Die Kleinen und die Großen und das Essen oder das, was übrig bleibt in dieser Welt. Quintessenz: Die Kleinen haben immer den Salat.

Sind wir schon wieder in der Nachkriegszeit, als es wieder etwas zu essen gab, anno 1952, als Peter Alexander und Leila Negra das Lied sangen, das jetzt wieder allerorten tönt. Damals war’s der Trost für die von den Kriegsgewinnlern Ausgebeuteten und die Opfer des beginnenden Wirtschaftswunders wie auch der so genannten Schieber:

Zitat Beginn:

Frau Enterich weihte am grünenden Rain

Ihr jüngstes in alle Geheimnisse ein,

Sie sagte, das Schönste zu fressen, das unsereins hat,

Das ist der Salat.

Das Entelein lauschte und staunte gar sehr,

Es blinzelte frech in der Gegend umher,

Da sah es die süßesten und herrlichsten Kirschen am Baum.
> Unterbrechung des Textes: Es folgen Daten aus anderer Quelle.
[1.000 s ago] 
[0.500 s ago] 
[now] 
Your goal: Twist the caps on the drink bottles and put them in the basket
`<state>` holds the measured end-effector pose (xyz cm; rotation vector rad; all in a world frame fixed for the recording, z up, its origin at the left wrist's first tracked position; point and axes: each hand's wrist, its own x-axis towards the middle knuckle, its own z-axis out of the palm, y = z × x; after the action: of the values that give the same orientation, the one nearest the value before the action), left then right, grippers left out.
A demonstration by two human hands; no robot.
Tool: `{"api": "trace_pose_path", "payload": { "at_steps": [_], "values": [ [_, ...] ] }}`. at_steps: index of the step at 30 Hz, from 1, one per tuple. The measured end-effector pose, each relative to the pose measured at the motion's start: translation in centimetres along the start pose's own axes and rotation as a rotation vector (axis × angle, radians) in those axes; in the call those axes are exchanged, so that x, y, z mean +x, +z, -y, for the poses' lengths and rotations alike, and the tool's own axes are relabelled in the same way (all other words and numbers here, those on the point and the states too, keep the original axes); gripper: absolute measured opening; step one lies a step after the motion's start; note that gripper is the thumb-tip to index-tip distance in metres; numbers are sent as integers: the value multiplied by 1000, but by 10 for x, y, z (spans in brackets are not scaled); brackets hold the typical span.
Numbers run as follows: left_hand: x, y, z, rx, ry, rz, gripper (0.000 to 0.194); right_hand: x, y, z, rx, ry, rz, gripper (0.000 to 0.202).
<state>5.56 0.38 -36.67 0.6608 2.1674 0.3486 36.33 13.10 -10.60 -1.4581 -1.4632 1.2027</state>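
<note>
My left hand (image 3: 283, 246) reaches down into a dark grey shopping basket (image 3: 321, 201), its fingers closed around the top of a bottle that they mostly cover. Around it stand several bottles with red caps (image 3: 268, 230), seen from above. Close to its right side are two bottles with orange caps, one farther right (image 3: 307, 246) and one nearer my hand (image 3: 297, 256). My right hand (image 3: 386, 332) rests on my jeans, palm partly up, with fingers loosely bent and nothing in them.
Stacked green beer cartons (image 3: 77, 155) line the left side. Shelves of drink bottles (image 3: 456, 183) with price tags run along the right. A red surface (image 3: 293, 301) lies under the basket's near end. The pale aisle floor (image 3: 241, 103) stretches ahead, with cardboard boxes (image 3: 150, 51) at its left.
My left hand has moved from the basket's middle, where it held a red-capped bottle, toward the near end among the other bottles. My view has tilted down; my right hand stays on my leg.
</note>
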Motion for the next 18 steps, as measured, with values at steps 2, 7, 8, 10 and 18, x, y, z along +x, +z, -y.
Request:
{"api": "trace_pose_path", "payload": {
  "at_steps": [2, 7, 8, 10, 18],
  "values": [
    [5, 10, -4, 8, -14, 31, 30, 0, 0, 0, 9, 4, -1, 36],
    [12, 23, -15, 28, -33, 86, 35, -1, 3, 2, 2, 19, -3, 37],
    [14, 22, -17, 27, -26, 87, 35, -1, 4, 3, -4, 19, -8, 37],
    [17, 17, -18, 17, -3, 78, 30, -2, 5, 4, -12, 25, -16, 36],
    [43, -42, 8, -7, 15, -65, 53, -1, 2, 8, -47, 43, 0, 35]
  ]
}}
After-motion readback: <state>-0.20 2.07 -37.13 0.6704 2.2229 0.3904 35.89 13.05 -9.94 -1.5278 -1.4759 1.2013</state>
„Mama, pflück‘ sie für mich“, so bat es kläglich

„Mein Kind,“ sagt die Mama, „das ist unmöglich“.

R e f r a i n

Die süßesten Früchte fressen nur die großen Tiere, Nur weil die Bäume hoch sind und diese Tiere groß sind, Die süßesten Früchte schmecken Dir und mir genauso, Doch weil wir beide klein sind, erreichen wir sie nie.

Das Entelein weinte und klagte gar sehr,

Es trug sein gegebenes Schicksal nur schwer.

Doch als es dann groß war, da ging es mit einem Bericht

Vors Hohe Gericht.

„Die Großen“, sagte es, „fressen ganz keck

Die Kirschen und sonstiges weg.

Sie alle beanspruchten darin das nämliche Recht.“

„Was sind das“, sprach die Maus, „für dumme Faxen?

Die Kleinen müßten dann doch erst mal wachsen!“

R e f r a i n

Die Welt ist rund und wie scheint, so gelenkt,

Daß Enten und Mäusen das Leben nichts schenkt,

Sie tragen ihr Schicksal nach altem und tierischen Brauch,

wie andere auch.

Die Großen, die sind ja am Anfang auch klein,

Und wenn sie dann wachsen, dann ist es gemein,

Doch wenn es auch ärgert die Kleinen, die ändern es nicht.

Solang die hohen Bäume Früchte bringen,

Solange werden alle Kleinen singen . . ..  (Zitat Text Ende)

Nun, so die Frage 2012: Wer sind die „Kleinen“? Wer sind die „großen Tiere“? Na ja, Schlager haben ja keine politische Funktion – sie sollen durch Unterhaltung ablenken – wovon?

Die Kleinen haben immer den Salat, weiß die Geschichte des Kapitalismus. Das war früher so und heute so und muss nicht immer so sein.

Stoppen wir die Fresssucht und Gier der Großen, der Banken und Spekulanten, der Geldgeier und der Ausbeuter. Weltweit.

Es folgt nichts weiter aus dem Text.